Shonen Jump is a formula as much as it is a brand; stories about young men as they forge their way along the path they have chosen (or stumbled upon) in life, surmounting obstacles, defeating powerful enemies, and succeeding against all odds on the way towards achieving a cherished and seemingly impossible dream. Bleach isn't cast from this exact mold (Ichigo has no real goal in life), but to call Bleach mold-breaking would be a blatant falsehood. It isn't. Rather than a startling innovation, Bleach is an expert refinement of the Shonen Jump formula.

Expect no surprises. Anyone even remotely familiar with Shonen Jump (styled) stories will be able to map this entire volume. The underdog-turnaround structure of the fights, the last-minute grand entrance of the hero, Ichigo's potential and growth, even the revelation (or hints) that those surrounding him (i.e. Chad and Orihime) have talents of their own; nothing will shock shonen-savvy fans. Which is entirely beside the point. Anyone for whom this is a problem isn't the target audience for this show. The draw isn't the structure, or even the content. Forget all the world-building explication and hints at an ongoing plot, forget all of the intricate Soul-Reaper terminology (gigai, Mod-Soul, Zampaku-to, Hollow, Kido; all lovingly preserved in Viz's subtitles); Bleach succeeds not because of it's depth or complexity, but because it's rich in the one overriding quality that every shonen action series strives for, it's cool.

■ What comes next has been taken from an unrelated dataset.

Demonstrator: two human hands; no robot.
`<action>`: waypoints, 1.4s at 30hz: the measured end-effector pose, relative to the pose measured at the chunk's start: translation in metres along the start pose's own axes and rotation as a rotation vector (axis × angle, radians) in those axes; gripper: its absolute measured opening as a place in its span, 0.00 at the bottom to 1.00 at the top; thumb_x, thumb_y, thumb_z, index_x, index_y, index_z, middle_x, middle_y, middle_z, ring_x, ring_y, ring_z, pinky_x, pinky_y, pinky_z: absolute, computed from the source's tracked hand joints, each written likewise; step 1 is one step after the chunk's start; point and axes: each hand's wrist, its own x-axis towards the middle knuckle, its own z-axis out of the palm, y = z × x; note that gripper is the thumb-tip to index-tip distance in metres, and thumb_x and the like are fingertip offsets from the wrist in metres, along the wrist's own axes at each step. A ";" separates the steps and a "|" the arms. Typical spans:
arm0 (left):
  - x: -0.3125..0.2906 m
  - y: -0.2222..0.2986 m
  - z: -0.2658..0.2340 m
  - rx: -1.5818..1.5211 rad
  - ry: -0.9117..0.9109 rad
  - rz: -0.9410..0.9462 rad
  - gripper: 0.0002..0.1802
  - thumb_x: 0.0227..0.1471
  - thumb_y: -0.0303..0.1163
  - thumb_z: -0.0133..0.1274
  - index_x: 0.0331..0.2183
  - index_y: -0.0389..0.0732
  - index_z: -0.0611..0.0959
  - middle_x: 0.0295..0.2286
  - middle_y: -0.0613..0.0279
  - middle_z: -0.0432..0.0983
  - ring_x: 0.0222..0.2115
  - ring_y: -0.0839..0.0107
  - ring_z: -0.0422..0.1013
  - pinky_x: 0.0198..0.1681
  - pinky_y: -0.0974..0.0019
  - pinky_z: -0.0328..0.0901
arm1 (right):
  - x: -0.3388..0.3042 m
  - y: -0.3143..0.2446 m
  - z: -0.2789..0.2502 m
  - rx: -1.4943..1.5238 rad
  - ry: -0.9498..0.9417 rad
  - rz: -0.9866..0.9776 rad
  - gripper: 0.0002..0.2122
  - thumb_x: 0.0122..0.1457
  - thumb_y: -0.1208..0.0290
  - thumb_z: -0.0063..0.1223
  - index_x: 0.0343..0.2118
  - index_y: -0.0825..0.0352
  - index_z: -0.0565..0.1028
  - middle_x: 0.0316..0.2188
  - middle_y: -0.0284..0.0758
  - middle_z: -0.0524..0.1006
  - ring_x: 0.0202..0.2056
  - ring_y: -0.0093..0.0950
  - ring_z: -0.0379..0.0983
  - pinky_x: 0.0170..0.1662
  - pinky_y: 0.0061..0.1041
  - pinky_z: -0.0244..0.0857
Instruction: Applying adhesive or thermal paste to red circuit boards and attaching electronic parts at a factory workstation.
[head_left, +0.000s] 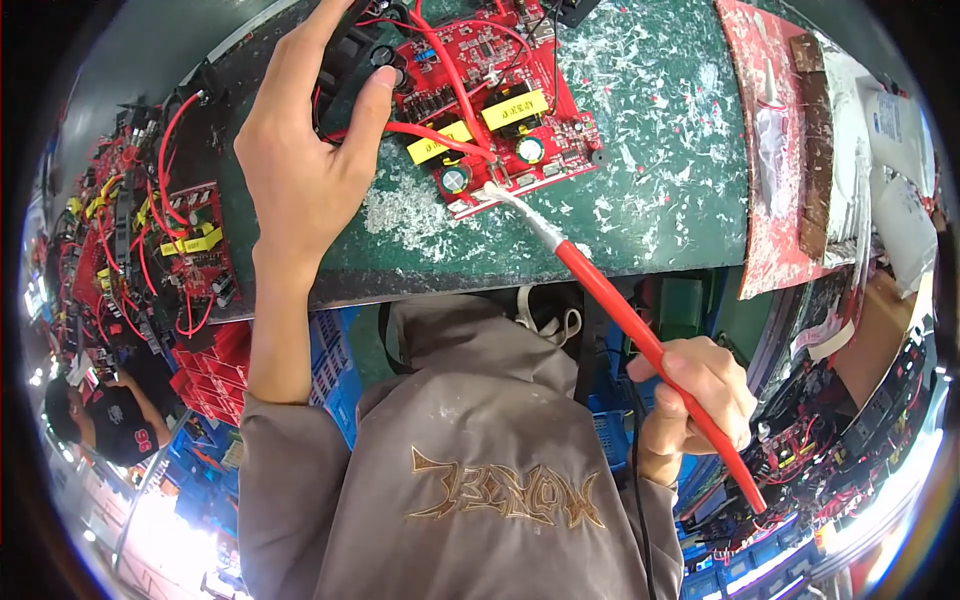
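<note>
A red circuit board (470, 75) with yellow-wrapped parts (512, 108), round capacitors and thick red wires lies on the green bench. My left hand (310, 150) holds the board at its left side, thumb beside dark round parts and fingers around a black piece; some fingertips are cut off by the frame's top. Held slantwise in my right hand (700, 395) is a long red-handled brush (615, 300). Its whitened tip touches the board's near edge, close to the ends of the red wires, where white paste-like matter shows.
White flakes and smears cover much of the green bench (650, 150). A whitened red sheet (745, 150) with a brown strip lies at right. More wired boards (190, 235) are piled at left. Below stand blue crates (335, 370); a person (115, 415) is at far left.
</note>
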 end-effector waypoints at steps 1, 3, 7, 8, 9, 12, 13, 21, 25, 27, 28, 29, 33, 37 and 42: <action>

From Orange Range's punk-pop-hop opening accompanied by an inventive primary-color montage of the stylishly bedecked cast, to Rie Fu's simple mournful closer, each episode is a lesson in razor-honed shonen execution. Traditionally acceptable signs of quality storytelling are at the very least given lip service. The fights are grounded in the emotions of the characters, be it Ichigo's love for his sisters, the Mod-Soul's love of his new-found freedom, or Ichigo's rage at a particularly nasty Hollow's emotional manipulation of a young child (an encounter that reveals in him a ruthlessness that is most becoming). The conclusion to Chad's story peels away the terse stoicism that hides his almost foolishly compassionate core and Ichigo gets some backstory (can you say tragic past?). All of which is hidden under layers of blatant appeal to the adolescent in us all that wants bad guys to get trashed, good to prevail, the hero to become the strongest of all, and most of all, for everything to be overpoweringly cool. And indeed, from the dramatic poses and wild wardrobes of its primary cast, to the all-important fights, coolness reigns supreme. Bleach executes the classic fight formula (build up to the fight, make the audience want it, and then give it to 'em) with such effortless panache that the inevitable moment during which Ichigo drops in to kick monster ass, with sword a-flashing and steel guitar fanfare a-blazing, is simply—yep you guessed it—cool.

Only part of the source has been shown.